TASK DESCRIPTION:
Output the first line of the listing and each line after it, up to and including the line that contains "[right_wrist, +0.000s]", exactly as written, minus the pictures.

(INPUT DATA)

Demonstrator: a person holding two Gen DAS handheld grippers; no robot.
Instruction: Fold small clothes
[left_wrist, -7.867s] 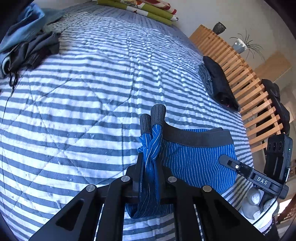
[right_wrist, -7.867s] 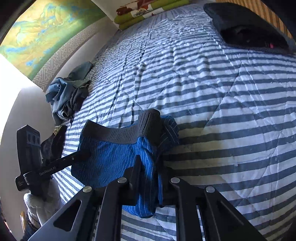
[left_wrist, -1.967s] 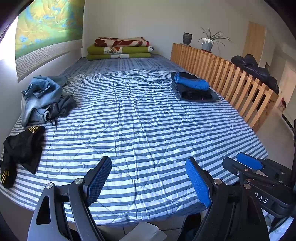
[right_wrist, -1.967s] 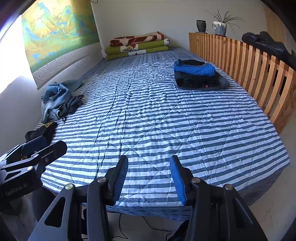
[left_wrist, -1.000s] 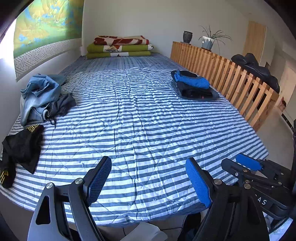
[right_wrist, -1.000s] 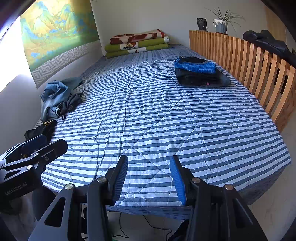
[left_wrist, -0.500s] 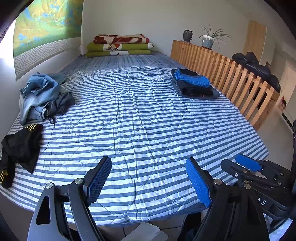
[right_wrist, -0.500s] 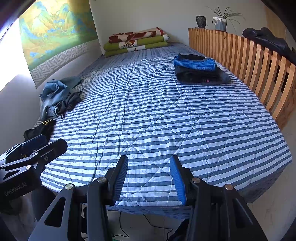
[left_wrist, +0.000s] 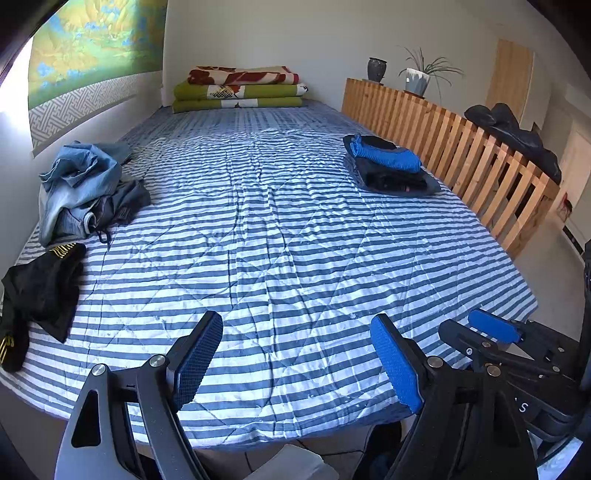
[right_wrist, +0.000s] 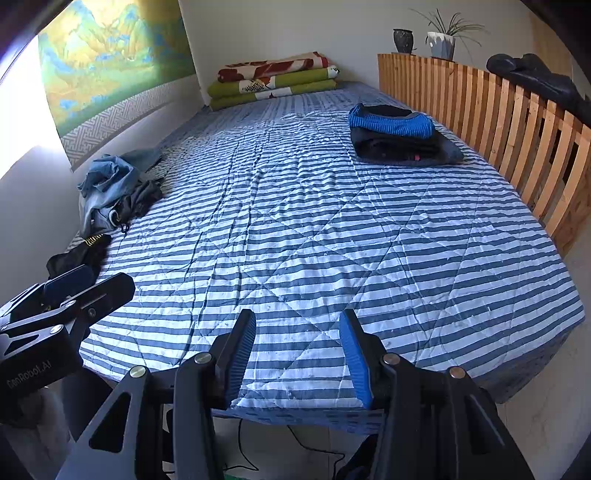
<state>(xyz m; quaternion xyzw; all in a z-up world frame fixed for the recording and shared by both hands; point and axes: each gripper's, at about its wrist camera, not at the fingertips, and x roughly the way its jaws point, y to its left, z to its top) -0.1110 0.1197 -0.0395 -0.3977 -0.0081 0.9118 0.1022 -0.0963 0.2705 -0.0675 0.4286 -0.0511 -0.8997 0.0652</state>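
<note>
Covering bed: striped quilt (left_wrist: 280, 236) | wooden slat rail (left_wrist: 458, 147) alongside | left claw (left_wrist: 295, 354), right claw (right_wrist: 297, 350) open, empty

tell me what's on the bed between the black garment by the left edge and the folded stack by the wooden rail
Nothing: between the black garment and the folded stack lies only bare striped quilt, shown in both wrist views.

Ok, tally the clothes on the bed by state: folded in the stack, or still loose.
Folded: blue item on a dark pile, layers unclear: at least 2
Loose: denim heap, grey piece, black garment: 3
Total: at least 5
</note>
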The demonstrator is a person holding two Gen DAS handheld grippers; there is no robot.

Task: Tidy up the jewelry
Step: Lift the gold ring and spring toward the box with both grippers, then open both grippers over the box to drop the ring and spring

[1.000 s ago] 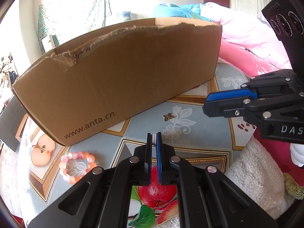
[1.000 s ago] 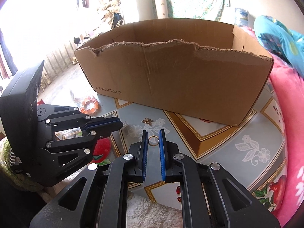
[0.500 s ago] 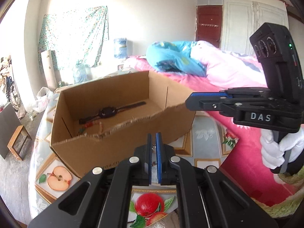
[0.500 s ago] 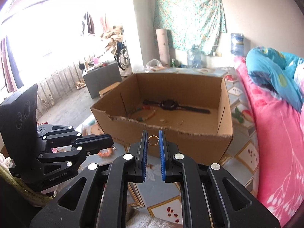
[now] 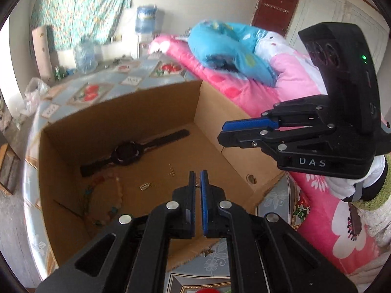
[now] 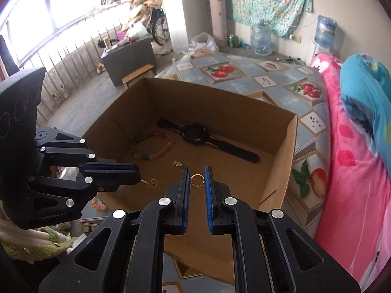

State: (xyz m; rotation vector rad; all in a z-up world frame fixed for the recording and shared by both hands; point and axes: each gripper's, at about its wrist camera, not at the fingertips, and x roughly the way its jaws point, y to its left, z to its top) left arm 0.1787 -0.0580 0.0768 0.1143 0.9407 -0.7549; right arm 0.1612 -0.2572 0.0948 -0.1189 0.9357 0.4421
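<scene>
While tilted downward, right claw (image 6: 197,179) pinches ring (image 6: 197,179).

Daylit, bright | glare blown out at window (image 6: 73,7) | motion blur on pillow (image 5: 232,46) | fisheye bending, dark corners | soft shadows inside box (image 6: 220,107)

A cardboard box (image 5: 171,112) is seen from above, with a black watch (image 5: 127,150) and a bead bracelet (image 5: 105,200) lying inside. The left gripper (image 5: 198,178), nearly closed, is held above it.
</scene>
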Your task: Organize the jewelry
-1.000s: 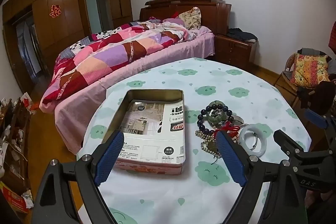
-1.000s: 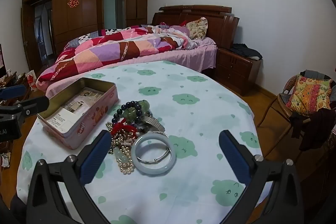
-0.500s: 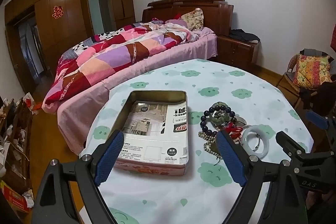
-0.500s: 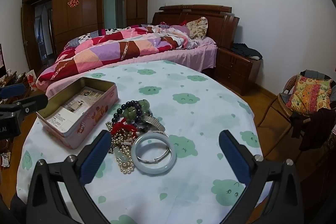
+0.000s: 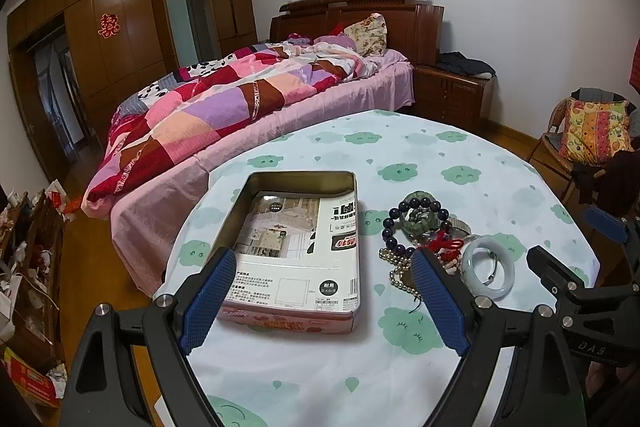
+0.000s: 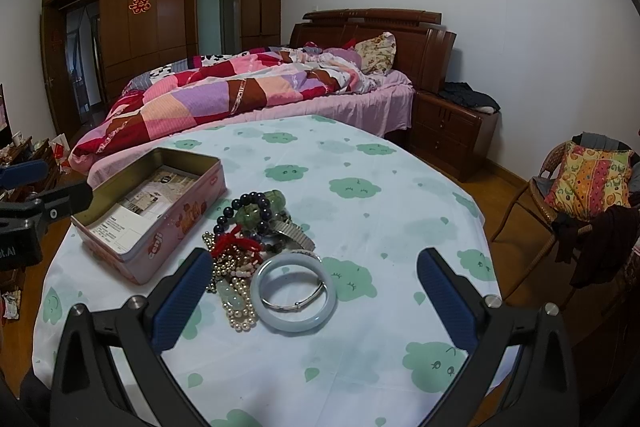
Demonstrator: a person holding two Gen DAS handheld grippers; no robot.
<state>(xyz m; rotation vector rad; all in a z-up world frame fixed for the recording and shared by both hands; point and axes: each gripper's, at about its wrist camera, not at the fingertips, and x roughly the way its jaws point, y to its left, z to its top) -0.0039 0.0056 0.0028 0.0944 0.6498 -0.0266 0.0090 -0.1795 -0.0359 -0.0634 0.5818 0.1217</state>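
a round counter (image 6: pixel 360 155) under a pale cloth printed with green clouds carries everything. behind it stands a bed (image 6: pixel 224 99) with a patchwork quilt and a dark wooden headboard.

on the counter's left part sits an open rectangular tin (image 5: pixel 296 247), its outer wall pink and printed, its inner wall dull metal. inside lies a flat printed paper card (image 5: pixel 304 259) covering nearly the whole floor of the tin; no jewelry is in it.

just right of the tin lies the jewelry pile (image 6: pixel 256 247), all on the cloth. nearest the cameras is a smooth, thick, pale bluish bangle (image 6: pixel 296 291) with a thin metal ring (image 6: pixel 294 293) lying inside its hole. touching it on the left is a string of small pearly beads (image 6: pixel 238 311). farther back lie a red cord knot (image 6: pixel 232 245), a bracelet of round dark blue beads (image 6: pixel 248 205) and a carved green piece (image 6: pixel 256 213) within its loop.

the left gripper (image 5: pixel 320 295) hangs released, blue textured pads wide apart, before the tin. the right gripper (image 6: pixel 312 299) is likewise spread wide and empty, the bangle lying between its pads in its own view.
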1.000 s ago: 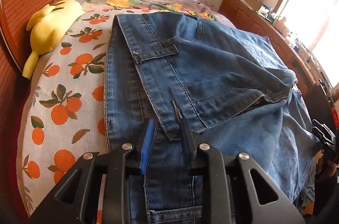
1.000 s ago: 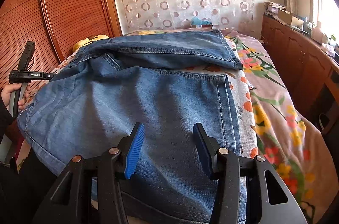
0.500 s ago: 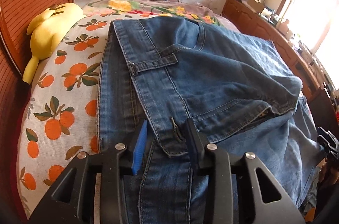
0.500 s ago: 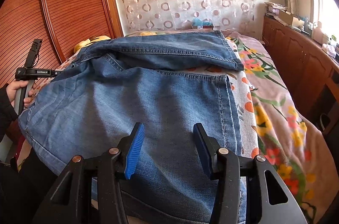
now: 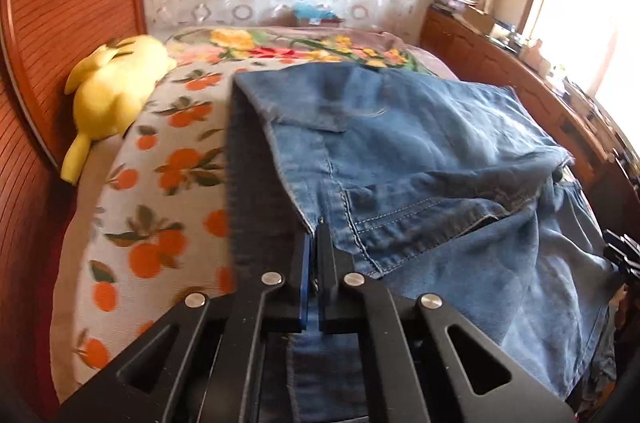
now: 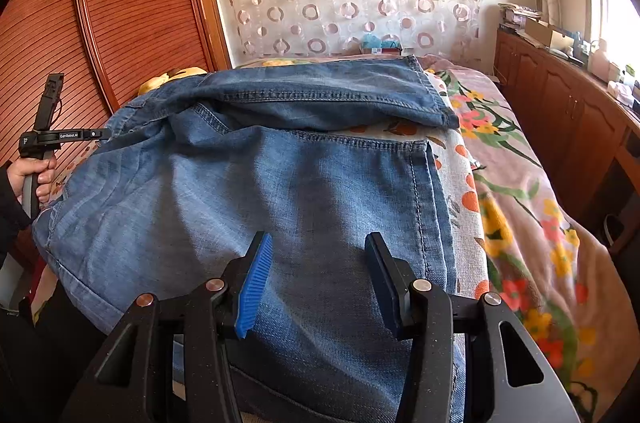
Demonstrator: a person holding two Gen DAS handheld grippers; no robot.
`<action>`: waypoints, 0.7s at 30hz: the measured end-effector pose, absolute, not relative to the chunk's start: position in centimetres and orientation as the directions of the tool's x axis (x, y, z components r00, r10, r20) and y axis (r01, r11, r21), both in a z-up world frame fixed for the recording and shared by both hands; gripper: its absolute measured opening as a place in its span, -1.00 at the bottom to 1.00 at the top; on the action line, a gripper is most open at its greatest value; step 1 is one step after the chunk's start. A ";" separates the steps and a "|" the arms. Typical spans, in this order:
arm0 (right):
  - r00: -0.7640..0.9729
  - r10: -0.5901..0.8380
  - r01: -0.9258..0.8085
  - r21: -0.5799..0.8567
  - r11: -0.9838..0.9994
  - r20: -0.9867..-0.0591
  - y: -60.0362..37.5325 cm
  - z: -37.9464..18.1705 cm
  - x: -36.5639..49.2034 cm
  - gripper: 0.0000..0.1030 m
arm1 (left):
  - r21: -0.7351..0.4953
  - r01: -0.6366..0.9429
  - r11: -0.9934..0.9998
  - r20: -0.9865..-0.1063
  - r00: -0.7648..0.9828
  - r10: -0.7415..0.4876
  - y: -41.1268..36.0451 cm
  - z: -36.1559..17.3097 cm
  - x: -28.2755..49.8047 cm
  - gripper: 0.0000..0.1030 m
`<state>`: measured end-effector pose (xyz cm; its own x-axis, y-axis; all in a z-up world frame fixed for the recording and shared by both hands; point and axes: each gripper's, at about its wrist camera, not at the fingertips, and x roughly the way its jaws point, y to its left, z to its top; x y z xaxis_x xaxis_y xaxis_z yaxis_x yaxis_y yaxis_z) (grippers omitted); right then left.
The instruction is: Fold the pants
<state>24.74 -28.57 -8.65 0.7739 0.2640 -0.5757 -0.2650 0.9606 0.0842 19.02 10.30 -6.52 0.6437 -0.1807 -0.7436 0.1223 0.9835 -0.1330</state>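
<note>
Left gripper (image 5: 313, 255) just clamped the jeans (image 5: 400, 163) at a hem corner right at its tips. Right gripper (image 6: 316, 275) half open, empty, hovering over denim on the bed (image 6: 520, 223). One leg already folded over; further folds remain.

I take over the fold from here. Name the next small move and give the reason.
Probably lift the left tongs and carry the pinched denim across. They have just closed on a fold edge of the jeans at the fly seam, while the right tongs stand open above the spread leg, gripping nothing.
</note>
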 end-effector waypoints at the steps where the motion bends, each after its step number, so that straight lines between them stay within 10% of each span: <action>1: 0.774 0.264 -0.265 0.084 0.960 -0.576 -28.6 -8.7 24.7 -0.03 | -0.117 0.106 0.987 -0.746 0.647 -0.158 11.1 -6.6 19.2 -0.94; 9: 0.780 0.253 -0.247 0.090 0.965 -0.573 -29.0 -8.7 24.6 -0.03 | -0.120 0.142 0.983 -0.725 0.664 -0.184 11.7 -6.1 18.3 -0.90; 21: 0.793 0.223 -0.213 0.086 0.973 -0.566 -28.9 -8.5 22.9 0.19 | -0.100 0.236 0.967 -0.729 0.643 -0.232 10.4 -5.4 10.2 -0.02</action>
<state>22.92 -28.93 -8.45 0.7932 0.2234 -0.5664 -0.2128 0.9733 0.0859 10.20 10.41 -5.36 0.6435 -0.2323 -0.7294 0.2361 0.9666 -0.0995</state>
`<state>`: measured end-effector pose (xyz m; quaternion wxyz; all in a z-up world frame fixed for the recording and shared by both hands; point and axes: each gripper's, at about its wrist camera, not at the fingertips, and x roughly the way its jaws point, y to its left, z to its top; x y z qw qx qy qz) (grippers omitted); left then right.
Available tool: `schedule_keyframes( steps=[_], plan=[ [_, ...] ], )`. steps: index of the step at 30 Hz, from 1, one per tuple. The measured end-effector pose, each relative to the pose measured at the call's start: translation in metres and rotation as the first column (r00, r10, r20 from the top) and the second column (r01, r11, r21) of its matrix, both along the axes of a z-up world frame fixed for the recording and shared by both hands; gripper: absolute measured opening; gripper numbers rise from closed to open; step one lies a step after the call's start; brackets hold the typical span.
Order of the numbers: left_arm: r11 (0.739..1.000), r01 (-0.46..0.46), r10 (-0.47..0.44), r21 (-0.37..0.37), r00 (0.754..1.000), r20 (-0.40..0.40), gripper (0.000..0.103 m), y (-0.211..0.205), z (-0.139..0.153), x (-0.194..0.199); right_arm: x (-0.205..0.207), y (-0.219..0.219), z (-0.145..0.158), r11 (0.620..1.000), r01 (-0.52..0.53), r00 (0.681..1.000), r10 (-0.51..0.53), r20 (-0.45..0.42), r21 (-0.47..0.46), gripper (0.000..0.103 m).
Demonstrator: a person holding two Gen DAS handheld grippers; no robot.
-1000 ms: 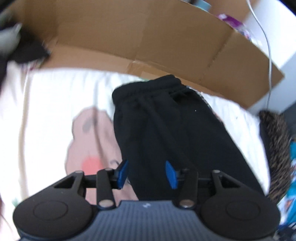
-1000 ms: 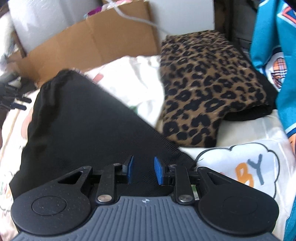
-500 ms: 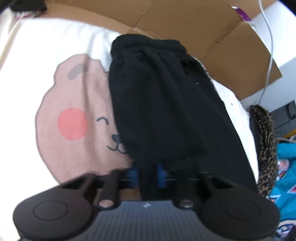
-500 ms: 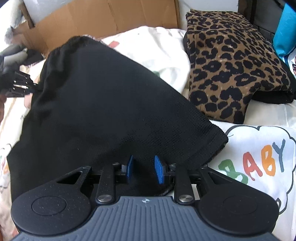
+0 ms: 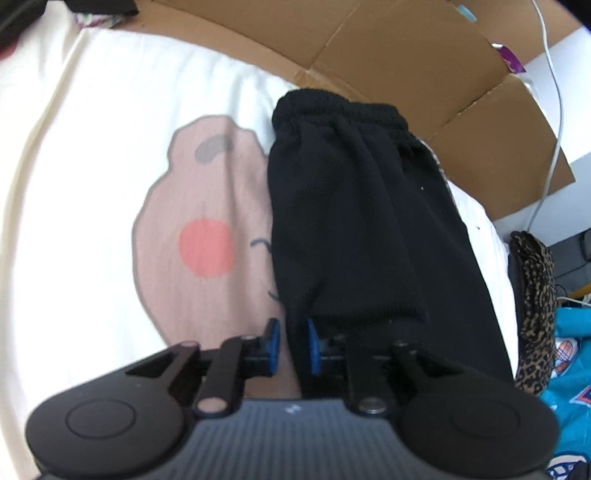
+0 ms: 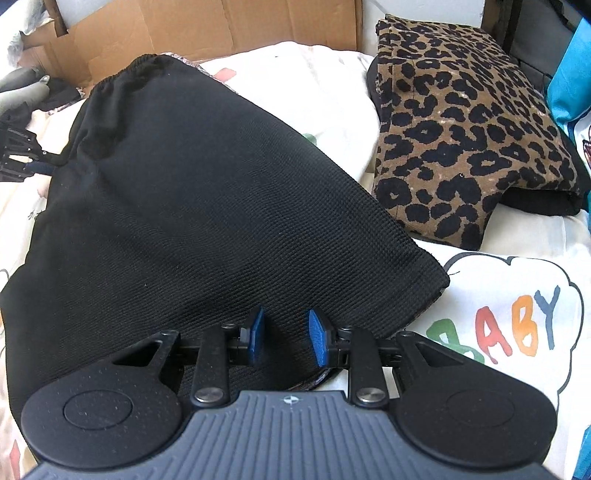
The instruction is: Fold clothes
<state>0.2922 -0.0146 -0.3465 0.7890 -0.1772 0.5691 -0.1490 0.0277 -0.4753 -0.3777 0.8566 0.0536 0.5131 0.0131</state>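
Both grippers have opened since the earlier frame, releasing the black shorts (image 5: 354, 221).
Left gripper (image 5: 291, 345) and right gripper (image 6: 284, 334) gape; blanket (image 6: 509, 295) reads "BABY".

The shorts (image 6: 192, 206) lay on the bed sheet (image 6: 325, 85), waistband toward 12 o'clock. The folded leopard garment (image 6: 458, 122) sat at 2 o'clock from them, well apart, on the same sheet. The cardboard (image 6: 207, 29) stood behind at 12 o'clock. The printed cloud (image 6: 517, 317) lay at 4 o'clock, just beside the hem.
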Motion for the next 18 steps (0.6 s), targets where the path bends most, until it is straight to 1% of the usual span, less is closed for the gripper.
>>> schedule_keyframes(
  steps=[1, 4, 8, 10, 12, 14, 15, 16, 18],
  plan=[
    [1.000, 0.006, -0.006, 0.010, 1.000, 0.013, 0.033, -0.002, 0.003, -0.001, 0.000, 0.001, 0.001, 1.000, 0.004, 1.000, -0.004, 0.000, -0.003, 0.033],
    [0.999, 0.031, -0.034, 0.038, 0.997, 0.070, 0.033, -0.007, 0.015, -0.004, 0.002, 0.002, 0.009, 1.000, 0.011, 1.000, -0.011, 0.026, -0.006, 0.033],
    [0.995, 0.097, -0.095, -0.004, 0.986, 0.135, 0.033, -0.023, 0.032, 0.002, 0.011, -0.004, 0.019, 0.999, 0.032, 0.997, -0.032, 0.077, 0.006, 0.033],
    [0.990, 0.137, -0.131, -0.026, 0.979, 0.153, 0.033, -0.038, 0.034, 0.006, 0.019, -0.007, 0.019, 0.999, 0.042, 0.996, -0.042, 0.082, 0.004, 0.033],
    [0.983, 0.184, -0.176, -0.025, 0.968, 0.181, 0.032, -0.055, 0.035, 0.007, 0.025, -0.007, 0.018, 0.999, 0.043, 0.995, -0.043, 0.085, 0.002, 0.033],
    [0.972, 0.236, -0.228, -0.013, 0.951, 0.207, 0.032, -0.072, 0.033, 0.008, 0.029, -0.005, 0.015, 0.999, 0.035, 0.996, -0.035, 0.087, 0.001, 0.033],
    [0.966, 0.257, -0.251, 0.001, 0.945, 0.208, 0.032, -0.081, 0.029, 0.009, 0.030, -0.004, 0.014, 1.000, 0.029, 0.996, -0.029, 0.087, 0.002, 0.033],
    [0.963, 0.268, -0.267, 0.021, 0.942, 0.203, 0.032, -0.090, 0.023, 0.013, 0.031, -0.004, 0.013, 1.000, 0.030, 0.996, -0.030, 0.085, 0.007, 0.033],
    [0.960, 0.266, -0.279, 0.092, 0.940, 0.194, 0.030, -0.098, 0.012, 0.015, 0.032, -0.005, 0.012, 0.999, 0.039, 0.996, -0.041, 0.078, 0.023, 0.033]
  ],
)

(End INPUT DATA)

WRITTEN SOLUTION:
Demonstrator: a person holding two Gen DAS handheld grippers; no robot.
Instruction: Fold small clothes
[left_wrist, -7.867s] 
[right_wrist, -7.867s] 
[left_wrist, -1.967s] 
[right_wrist, -1.967s] 
[left_wrist, -1.000s] 
[right_wrist, -1.000s] 
[left_wrist, -0.500s] 
[right_wrist, -0.500s] 
[left_wrist, +0.000s] 
[right_wrist, +0.000s] 

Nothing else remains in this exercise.